Bottoms Up! (a break from the basic science)

One thing about which scientists, skeptics, philosophers and mystics can agree, is that science cannot explain the existence of a consciousness without anatomy.

Those abstract thinkers on the right (the philosophers and mystics) believe this demonstrates a limitation of science. After all, they have defined the attributes of a disembodied mind and science doesn’t explain it to their satisfaction. The roll their eyes in condescension and accuse skeptics and scientists of that dreaded paragon of concrete thinking, reductionism. After all, it’s intuitively obvious that human minds are very special in a way that cannot be defined by the observed anatomy.

It’s time for skeptics and scientists to stop granting the machinations of philosophers and mystics, preferred status.

The issue is not skeptical reductionism. It is, as it has always been, a problem of philosophical overreach and imagined assumptions, matched with an a priori respect afforded such. Science cannot demonstrate the mystical properties of mind for the simple reason, that these are made up constructs to begin with. Philosophers and mystics must demonstrate a sound basis for these claims (other than word games or intuition) or we should just ignore them. Science is not reductionism it is coherent modeling.
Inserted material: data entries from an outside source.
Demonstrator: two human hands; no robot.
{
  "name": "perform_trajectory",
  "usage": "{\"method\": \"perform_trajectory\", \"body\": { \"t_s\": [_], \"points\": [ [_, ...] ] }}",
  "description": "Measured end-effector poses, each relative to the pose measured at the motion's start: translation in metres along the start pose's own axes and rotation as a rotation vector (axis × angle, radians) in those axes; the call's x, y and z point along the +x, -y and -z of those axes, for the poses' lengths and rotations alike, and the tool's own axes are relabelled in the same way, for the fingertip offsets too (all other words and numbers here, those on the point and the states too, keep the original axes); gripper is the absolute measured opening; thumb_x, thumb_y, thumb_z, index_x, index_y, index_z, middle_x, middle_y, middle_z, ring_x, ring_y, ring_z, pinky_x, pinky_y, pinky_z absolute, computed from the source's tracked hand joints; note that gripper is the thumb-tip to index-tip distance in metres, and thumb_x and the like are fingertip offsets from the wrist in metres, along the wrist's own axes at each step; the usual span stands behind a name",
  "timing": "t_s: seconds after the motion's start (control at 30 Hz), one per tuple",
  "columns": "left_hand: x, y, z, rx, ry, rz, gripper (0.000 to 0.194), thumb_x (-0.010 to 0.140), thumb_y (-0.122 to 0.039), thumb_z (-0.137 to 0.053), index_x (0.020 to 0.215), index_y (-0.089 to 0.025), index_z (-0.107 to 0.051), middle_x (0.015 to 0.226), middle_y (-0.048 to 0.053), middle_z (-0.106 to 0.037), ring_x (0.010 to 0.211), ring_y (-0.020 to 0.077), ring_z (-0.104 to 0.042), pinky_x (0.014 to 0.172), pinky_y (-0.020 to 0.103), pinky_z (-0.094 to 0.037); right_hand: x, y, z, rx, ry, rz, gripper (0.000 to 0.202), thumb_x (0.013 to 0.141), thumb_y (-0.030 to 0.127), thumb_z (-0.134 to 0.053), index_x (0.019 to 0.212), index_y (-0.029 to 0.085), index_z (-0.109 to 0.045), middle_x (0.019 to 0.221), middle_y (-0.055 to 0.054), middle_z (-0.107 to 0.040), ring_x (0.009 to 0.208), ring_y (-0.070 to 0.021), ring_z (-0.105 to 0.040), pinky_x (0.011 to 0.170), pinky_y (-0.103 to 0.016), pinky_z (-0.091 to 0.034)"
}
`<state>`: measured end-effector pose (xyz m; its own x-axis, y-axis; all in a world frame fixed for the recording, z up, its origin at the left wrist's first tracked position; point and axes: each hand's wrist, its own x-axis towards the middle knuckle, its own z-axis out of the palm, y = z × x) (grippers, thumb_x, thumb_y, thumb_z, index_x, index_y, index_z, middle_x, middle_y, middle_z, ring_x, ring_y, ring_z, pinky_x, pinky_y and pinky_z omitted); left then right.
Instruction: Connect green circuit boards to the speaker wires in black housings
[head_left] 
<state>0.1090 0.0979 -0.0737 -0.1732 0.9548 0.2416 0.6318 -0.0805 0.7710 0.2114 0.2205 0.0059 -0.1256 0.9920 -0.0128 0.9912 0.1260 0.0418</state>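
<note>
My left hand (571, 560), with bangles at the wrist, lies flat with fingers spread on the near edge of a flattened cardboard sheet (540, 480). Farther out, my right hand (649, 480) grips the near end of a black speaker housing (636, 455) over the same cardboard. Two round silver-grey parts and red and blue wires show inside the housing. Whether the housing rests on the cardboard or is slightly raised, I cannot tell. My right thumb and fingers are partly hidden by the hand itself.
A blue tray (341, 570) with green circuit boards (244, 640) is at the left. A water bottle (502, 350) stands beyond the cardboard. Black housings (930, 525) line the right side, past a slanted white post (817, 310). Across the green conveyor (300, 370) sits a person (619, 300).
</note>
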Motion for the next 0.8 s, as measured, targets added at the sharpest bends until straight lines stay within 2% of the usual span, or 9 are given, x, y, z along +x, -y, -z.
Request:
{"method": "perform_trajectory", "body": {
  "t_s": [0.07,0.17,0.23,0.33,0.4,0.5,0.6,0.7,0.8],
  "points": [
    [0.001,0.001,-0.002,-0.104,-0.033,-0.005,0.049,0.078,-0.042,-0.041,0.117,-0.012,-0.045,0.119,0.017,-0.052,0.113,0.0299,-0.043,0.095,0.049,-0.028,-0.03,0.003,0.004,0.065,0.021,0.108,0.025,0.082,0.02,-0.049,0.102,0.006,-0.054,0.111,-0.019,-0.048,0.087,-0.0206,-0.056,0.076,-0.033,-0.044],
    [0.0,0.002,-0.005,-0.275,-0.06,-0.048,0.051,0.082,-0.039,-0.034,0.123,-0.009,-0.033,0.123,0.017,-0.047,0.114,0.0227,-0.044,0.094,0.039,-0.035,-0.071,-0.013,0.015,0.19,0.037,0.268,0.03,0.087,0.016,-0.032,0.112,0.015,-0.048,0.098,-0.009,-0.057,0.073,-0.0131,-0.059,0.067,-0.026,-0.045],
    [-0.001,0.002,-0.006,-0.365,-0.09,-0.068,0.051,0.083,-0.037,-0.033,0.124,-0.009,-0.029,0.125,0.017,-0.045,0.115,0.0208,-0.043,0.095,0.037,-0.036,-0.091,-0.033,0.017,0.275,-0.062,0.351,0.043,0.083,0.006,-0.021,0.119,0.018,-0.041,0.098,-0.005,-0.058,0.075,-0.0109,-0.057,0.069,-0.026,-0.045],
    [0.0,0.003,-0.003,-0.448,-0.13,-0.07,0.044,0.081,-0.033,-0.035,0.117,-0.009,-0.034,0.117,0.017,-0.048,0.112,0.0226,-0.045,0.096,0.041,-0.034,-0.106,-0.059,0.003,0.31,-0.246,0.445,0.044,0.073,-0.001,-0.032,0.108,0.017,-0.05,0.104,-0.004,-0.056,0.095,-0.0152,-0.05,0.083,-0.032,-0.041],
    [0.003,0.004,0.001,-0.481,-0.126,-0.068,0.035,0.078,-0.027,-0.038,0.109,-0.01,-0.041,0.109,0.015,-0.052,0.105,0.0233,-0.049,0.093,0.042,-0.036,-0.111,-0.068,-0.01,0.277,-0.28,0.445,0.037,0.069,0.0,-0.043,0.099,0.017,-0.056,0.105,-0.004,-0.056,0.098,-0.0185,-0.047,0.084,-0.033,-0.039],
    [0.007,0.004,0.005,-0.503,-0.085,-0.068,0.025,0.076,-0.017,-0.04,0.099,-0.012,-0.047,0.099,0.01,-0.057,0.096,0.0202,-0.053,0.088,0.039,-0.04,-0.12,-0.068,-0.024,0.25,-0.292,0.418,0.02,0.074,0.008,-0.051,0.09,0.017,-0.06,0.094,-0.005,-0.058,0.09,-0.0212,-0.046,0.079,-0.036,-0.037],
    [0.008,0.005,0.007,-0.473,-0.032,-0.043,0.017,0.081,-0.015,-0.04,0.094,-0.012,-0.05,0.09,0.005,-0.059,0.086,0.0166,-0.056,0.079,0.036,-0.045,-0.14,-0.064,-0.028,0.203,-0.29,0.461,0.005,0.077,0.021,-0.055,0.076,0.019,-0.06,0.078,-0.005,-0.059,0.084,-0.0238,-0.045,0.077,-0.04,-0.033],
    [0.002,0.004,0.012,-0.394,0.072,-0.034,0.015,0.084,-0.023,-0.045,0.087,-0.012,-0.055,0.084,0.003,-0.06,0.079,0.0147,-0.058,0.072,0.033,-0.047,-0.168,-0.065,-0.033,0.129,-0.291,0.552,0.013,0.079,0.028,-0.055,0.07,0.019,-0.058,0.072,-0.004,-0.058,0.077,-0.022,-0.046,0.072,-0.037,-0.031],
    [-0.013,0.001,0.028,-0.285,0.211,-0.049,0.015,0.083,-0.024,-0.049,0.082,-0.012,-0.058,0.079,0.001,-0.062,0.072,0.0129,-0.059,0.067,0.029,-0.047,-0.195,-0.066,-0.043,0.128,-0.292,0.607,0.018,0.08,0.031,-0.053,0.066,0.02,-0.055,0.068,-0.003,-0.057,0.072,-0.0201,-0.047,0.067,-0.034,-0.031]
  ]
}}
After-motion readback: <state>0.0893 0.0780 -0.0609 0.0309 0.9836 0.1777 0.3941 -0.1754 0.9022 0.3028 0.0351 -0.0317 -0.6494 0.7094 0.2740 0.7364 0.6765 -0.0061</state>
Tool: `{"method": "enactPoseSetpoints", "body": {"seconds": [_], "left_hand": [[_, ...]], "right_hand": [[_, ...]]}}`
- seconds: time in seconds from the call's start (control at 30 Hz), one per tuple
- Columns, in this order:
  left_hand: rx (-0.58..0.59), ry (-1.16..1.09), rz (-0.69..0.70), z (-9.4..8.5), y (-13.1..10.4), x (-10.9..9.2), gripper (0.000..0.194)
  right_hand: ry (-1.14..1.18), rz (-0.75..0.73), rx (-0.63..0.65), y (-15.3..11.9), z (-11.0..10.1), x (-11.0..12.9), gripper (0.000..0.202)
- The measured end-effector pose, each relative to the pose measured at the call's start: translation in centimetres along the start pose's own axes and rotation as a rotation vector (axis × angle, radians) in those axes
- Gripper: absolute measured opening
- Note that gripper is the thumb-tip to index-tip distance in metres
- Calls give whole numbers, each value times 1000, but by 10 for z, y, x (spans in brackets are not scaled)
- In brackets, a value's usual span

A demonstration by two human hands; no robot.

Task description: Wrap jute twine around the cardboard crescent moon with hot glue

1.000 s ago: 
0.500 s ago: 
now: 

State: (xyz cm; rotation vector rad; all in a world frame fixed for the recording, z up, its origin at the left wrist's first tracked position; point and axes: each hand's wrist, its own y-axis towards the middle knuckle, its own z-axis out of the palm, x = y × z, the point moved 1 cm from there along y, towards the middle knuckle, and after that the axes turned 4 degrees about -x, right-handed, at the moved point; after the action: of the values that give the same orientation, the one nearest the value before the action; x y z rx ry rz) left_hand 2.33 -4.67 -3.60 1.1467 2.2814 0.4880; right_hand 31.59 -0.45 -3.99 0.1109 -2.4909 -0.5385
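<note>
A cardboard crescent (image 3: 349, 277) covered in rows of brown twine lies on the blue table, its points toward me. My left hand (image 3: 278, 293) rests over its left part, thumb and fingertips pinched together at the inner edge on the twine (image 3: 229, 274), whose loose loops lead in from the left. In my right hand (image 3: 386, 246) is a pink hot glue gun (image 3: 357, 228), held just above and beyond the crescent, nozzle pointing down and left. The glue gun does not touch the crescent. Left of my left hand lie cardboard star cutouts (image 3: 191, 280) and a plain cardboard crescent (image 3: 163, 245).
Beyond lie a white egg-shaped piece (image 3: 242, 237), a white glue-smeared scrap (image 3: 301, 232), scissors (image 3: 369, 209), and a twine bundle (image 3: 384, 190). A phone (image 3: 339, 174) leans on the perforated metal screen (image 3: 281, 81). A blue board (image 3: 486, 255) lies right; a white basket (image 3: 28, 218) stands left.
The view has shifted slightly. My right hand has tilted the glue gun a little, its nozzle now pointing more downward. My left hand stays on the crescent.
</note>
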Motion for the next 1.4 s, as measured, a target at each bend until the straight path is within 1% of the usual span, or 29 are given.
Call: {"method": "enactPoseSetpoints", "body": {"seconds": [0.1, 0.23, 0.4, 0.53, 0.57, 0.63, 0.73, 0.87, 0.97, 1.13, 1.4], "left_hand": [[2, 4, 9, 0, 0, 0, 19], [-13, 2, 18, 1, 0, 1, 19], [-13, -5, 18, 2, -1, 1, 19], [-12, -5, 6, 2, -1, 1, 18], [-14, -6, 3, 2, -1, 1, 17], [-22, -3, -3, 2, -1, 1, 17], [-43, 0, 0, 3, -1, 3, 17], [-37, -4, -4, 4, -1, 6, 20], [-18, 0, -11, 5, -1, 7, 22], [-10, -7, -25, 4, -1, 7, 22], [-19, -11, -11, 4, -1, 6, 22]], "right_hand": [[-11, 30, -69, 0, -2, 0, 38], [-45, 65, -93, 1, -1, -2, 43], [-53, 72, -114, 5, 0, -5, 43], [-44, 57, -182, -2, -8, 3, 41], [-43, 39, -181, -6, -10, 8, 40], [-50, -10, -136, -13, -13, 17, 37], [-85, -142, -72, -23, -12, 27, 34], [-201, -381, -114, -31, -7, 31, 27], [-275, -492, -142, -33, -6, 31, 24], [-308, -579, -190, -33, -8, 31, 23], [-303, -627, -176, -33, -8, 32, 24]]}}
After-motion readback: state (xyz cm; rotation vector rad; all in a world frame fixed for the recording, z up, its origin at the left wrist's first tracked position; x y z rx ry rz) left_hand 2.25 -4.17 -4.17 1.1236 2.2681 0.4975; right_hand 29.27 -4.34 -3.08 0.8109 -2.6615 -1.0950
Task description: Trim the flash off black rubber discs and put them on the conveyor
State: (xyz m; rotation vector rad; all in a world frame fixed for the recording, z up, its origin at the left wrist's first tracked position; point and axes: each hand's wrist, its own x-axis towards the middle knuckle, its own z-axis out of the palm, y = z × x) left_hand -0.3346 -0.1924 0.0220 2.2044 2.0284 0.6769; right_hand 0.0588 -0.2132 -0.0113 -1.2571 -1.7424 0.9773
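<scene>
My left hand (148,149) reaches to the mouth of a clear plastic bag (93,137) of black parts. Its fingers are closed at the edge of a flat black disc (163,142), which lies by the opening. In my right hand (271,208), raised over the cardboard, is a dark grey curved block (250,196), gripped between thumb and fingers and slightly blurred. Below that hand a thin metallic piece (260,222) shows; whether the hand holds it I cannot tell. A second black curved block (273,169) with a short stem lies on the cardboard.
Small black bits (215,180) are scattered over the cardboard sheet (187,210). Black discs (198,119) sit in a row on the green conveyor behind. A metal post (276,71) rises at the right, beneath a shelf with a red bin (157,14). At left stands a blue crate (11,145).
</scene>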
Starting from basic reproducible observations of reality, science helps to build models of reality that fit the observable universe with greater and greater precision and accuracy. That these models cannot provide any support for the existence of a soul for example is less a problem with the model and more a problem with the philosophy. Philosophers can debate nonexistent realms until the end of time since they seem more concerned with sounding convincing or defending their intuition than with being right about the true nature of existence.

Coherent modeling is superior to philosophy in this regard for a simple reason; modeling builds a ground up view of existence while philosophy starts from the top down and as such is largely based upon a foundation of intuition. A ground up model is always superior because this method is most easily consistent with Occam’s Razor. When building from the ground up you reach a point when observed reality is well approximated by the model. This end point may not be intuitive but it will be the simplest explanation of the observed facts. (Often it isn’t intuitive, but intuition is highly over rated in science.) At this point, a scientist can be fairly comfortable that the model reflects objective reality. The simplest explanation is reached in this manner. Based upon details of observed reality, a coherent model is essentially complete once these details have been accounted for. There is no need to account for any missing parts based upon intuition or baseless assumptions.

The top down philosopher however has the added burden of accounting for their initial suppositions. Starting from a series of assumptions that may well have no basis in reality, the philosopher has to account for the disparity between coherent models of reality and their hypothesis. The result? The philosopher declares victory since science has revealed a gap between their assumptions and demonstrable reality. They announce that this proves the existence of something beyond science! No it doesn't. It's far, far more likely to prove that the assumptions of the philosopher were groundless in the first place. That such gaps are the arbitrary creations of the philosopher seems to be of little consequence. Rare seems to be the philosopher who concedes that their intuition is faulty. No, it must be a problem with the scientific method which is not good enough to detect the transcendent parts of reality that only they can intuit. Despite the abysmal track record of intuitive thinking to successfully describe objective reality, philosophers cling to it as a badge of honor. Which, I suppose is why they continue to debate Aquinas while the rest of the word has moved forward 7 centuries.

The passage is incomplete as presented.